**YOUR ASSIGNMENT**
Beginning at the first line of the data, print each line exactly, stopping after the line that contains "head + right".

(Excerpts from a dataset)
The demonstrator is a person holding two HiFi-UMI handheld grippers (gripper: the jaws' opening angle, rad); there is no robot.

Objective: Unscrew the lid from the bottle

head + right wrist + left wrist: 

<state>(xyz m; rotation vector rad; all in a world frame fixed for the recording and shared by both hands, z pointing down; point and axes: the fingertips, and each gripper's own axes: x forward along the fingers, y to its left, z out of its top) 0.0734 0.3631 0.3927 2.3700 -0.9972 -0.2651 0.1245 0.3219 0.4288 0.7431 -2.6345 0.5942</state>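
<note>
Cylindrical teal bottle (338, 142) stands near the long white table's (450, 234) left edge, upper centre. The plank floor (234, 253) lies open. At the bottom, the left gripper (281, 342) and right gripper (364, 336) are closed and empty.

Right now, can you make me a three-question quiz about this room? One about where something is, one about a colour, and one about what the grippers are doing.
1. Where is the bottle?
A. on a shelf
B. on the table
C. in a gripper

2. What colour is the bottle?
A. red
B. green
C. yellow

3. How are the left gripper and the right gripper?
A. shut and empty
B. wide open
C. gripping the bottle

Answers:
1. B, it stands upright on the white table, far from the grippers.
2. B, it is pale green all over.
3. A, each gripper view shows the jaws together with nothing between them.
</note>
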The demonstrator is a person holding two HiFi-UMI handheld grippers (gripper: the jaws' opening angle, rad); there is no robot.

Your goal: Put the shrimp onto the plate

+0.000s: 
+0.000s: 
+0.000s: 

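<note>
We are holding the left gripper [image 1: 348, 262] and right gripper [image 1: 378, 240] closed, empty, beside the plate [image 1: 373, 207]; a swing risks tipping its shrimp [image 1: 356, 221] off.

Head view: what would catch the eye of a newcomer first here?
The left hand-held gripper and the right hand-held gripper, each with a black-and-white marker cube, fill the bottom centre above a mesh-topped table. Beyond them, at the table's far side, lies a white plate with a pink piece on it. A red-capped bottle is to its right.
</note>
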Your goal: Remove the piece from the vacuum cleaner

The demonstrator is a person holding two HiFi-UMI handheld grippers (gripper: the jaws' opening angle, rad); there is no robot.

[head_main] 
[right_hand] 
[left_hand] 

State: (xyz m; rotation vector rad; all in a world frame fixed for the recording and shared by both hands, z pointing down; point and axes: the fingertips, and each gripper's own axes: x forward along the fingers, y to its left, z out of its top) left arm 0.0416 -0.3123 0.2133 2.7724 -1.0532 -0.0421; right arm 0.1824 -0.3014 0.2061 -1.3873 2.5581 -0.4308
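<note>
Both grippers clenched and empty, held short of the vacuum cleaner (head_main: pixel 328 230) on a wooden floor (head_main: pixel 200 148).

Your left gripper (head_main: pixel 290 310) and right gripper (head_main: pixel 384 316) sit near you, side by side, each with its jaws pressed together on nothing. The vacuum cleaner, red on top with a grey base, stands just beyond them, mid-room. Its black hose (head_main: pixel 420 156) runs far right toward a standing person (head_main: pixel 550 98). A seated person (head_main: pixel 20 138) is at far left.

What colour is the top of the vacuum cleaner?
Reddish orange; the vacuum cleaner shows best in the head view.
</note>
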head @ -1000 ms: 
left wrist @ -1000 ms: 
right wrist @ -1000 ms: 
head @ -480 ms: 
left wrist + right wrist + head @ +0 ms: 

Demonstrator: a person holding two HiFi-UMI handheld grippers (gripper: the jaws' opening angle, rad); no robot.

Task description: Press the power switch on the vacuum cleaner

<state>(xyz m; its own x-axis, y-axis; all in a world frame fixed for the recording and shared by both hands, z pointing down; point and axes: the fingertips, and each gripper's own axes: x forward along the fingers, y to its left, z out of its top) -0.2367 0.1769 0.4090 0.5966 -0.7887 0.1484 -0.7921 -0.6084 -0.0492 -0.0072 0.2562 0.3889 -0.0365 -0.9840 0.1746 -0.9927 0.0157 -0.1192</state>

**WRITTEN RESPONSE**
The demonstrator is a person holding two HiFi-UMI handheld grippers (gripper: the jaws' opening angle, rad); there is no robot.

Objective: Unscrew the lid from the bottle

head + right wrist + left wrist: 

No part of the answer remains open.